Kinbaku (緊縛) - Tight bondage or sexual bondage. 

describe in Japanese language the practice methods of bondage by ropes.

The meaning of  
Shibari \ Kinbaku

The origin of Shibari / Kinbaku lies in the integral link between rope and the Japanese culture, the martial art of Hojojutsu - the torture methods in feudal Japan and its appearance in Kabuki theatre and Ukio-e art in Edo period.


The “culture” of torture and punishment were an inseparable part of daily life in Japan, thus, appearing as a dramatic element in Kabuki theatre and art. Kinbaku developed by keeping the technique of tying in Hojojutsu while adjusting the aesthetics and safety for the stage. 


Even though Shibari / Kinbaku appeared in Japan during the mid-19th century, it gained popularity only after the second world war and gained new life in erotic magazines who included naked and bound prints for the first time. In the 60’s japanese riggers (“Nawashi” in japanese) started giving live shows.


Nowadays Shibari / Kinbaku is adopted in the BDSM community and gains popularity in Japan and out of it as an erotic, but also artistic element. It contains many characteristics of kinky behavior such as the urge to experience the inability to move as a part of a power exchange, Sado-Masochistic elements that come to play depending on the level of difficulty of the tie.

As any healthy intimate activity, Shibari / Kinbaku requires consent. Moreover, to avoid injury, a deep technical and physiological understanding is needed, as well as preliminary communication and an open discourse and transparency throughout the whole process.

 

Although the Shibari / Kinabaku includes a very powerful physical, mental and mental experience, and can take the relationship to new and experiential places it is not mental or psychological treatment in any form. This warning is widely accepted and recognized worldwide because of cases where people have presented themselves as healers and have done considerable mental damage to their associates or exploited them physically and sexually in other cases.

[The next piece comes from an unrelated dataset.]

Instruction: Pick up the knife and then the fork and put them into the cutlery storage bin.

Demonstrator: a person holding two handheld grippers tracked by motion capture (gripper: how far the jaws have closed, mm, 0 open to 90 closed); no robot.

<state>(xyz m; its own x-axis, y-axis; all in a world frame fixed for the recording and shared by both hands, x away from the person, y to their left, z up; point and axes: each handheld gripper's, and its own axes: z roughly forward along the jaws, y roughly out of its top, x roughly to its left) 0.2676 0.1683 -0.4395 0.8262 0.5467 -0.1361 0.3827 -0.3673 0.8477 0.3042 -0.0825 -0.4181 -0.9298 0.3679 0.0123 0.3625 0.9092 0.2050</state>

Why Shibari / Kinbaku isn't a treatment?

  • Shibari / Kinbaku is a tying technique methods, not a treatment techniques.

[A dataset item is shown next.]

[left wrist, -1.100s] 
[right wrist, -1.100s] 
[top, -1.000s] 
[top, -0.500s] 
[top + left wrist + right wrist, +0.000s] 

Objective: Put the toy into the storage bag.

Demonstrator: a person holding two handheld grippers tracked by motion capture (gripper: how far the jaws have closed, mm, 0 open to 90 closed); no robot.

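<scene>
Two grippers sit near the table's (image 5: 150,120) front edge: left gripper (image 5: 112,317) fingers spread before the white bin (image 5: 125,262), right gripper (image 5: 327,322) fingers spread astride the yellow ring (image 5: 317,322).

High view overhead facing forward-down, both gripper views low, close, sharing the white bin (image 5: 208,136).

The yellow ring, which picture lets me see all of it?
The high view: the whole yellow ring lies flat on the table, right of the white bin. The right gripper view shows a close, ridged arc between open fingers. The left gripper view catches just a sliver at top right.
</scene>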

  • “Certified therapist” or “therapy” in Shibari / Kinbaku doesn't exist (for now) and there is no institutional recognition of such treatment.

  • Authorized therapists don't refer patients to do bondage as a treatment.

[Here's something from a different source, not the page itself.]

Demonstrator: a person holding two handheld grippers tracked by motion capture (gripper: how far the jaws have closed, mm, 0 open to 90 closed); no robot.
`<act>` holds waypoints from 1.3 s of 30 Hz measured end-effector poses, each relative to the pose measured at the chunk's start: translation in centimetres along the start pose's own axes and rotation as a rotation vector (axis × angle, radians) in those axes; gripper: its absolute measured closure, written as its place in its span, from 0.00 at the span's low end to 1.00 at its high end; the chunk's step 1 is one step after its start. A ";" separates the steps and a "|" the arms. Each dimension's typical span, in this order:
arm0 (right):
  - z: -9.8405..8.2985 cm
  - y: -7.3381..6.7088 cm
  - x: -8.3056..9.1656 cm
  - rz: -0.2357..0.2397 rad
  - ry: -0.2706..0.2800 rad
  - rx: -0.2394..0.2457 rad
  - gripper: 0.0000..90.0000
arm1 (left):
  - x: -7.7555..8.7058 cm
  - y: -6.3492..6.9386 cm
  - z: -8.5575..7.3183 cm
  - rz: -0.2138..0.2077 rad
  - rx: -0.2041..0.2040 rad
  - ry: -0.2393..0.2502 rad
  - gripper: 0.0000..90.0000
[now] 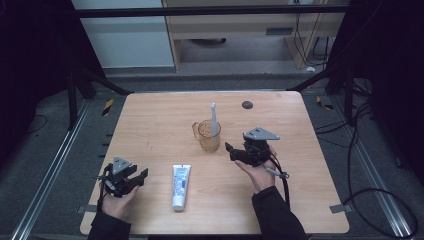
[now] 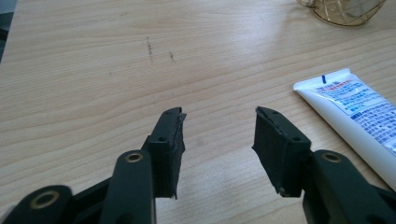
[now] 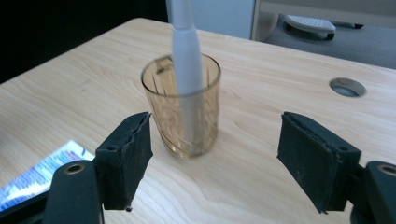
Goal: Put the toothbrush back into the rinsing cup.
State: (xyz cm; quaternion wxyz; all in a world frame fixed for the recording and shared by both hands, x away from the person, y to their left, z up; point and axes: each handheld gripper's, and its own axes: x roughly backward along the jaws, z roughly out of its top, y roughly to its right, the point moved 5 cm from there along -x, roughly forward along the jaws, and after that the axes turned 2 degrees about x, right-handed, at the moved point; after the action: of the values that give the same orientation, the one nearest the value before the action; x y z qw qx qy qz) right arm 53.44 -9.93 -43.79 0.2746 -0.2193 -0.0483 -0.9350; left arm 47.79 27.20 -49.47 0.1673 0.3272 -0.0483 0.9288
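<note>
Toothbrush work seems to be the job in hand, and the wooden table carries everything for it. Near the middle stands an amber cup with its handle turned away from the right gripper, whose jaws are spread wide and empty, aimed at the cup from just beside it. In the right gripper view the cup sits between and beyond the two jaws, a little toward the left one. Nearer the person lies a white toothpaste tube, its long axis running front to back with the cap toward the person; the left gripper, also wide and empty, rests just left of it. Smallest is the toothbrush, upright in the cup with its long axis almost vertical, leaning slightly. The right gripper is far nearer, so the reach likely falls to it, closing from the side on the handle above the rim.
</note>
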 end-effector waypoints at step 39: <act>-9.3 6.7 6.8 -0.122 -0.160 -0.021 0.37 | 0.5 7.8 0.4 -0.241 -0.071 -0.065 1.00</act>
State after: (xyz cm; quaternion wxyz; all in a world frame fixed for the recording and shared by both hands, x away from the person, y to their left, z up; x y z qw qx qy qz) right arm 48.33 -20.90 -49.42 0.2101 -0.2928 -0.0735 -0.9299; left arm 44.94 19.92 -48.70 0.2877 0.3543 -0.0469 0.8885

  • If some person is personally relieved of his physical or mental pain as a result from Shibari / Kinbaku activity - he chooses to engage in this activity like any other activity, for example: extreme sports, camping, etc.

  • A person who wants to do Shibari / Kinbaku activity to deal with his own fears and concerns - is not doing therapy - but personal coping. For example: skydiving as dealing with fear of heights, performing on stage as dealing with stage fright, etc.

  • There are complex emotional effects created in Shibari / Kinbaku - so it is difficult to bring the desired effect as opposed to the effect that can cause damage.

  • A person asks to be tied up by a rigger to experience Shibari / Kinbaku. If the model sees it as a treatment - it will be his personal and non-binding interpretation, since the rigger isn't a therapist and therefore does not have the therapist's responsibility.

  • Intimacy that are created in Shibari / Kinbaku - is contrary to any accepted ethical code in a therapeutic setting. 

  • Alternative therapists who present themselves as Shibari / Kinbaku therapists - are not necessarily knowledgeable in therapy or Shibari / Kinbaku and are not necessarily aware of the dangers and clinical side effects.

  • If a rigger presents himself as a "Shibari / Kinbaku therapist" -  there will be no personal relationships of any kind, including friendship,  relationship, sexual contact or any contact beyond the minimum required for laying ropes. Even if he is a authorized therapist, treatment within BDSM relationships may not be possible - since the therapist is emotionally involved.